-------- Given information
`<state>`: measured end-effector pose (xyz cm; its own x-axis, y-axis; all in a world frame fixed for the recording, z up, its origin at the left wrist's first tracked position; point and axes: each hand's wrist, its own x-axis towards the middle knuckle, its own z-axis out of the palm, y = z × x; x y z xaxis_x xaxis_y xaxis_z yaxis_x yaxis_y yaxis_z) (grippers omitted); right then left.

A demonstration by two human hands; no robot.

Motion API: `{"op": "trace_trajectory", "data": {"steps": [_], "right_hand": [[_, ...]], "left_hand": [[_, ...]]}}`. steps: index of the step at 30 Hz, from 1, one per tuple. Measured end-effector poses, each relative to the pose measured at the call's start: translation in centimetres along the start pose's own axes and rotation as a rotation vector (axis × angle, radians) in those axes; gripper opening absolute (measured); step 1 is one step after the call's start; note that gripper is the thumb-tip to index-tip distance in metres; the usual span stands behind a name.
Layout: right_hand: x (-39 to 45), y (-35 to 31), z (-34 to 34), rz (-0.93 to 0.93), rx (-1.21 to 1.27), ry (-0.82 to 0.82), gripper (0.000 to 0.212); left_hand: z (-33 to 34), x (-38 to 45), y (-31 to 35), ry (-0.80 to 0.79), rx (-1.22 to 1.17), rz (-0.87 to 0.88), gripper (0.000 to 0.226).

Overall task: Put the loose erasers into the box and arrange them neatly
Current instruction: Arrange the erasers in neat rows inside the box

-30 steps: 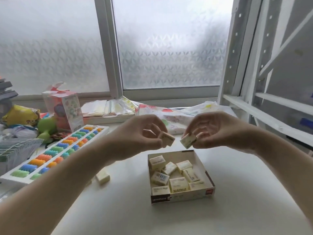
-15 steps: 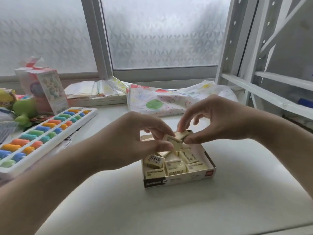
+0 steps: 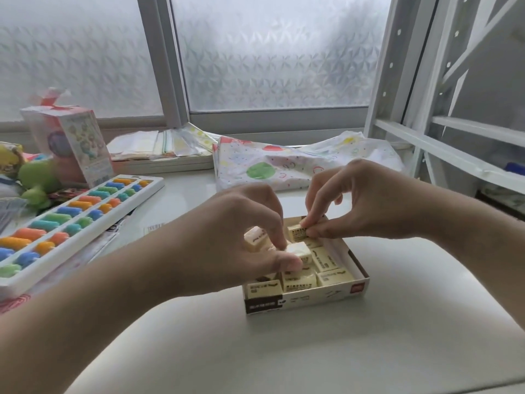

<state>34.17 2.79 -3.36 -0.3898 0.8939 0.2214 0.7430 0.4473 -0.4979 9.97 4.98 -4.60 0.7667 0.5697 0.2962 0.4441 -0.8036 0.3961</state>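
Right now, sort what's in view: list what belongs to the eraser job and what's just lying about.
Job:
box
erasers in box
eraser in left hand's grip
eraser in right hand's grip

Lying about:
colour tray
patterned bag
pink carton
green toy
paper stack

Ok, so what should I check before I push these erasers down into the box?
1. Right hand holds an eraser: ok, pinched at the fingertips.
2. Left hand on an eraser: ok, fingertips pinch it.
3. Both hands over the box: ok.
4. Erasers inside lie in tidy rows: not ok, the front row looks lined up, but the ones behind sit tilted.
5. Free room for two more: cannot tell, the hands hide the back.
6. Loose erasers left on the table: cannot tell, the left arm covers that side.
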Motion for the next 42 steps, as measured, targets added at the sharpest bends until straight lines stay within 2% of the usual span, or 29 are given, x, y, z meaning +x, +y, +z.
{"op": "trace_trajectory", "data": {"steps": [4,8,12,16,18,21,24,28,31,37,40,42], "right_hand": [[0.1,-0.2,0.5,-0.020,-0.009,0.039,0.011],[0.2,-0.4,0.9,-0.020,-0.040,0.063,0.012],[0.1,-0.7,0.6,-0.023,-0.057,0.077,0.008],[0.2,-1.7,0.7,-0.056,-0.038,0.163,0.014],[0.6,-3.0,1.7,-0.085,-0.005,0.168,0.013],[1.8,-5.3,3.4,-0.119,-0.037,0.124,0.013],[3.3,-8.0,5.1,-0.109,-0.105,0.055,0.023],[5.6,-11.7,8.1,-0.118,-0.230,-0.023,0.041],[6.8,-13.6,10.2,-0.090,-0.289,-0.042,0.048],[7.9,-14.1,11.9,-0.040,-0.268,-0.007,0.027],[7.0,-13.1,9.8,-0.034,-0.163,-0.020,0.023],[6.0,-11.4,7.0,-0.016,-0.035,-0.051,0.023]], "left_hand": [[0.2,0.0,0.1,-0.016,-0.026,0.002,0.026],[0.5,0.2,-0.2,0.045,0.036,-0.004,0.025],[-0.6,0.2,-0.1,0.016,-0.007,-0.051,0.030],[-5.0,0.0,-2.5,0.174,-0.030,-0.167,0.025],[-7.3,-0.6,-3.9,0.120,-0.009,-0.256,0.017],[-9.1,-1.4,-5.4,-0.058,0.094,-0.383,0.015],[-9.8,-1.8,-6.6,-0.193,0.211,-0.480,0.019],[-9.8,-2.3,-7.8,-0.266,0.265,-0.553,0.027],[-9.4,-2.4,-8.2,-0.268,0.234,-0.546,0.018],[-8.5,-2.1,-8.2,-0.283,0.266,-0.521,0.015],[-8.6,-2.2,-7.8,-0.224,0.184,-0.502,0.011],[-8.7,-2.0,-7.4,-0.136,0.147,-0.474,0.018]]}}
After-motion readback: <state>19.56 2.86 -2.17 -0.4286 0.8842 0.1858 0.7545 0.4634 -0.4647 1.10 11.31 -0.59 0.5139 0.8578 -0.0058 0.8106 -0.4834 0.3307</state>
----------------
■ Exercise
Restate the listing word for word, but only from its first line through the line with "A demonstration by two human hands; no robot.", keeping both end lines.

■ Solution
`<state>`: measured end-effector pose (xyz cm; its own x-axis, y-axis; all in a world frame fixed for the recording, z up, its origin at the left wrist's first tracked position; point and axes: each hand's wrist, its own x-axis towards the middle knuckle, its own z-axis out of the palm, y = z × x; x y z xaxis_x xaxis_y xaxis_z yaxis_x yaxis_y yaxis_z) (grippers omitted); right then left.

A demonstration by two human hands; no robot.

The answer to this exercise is complete.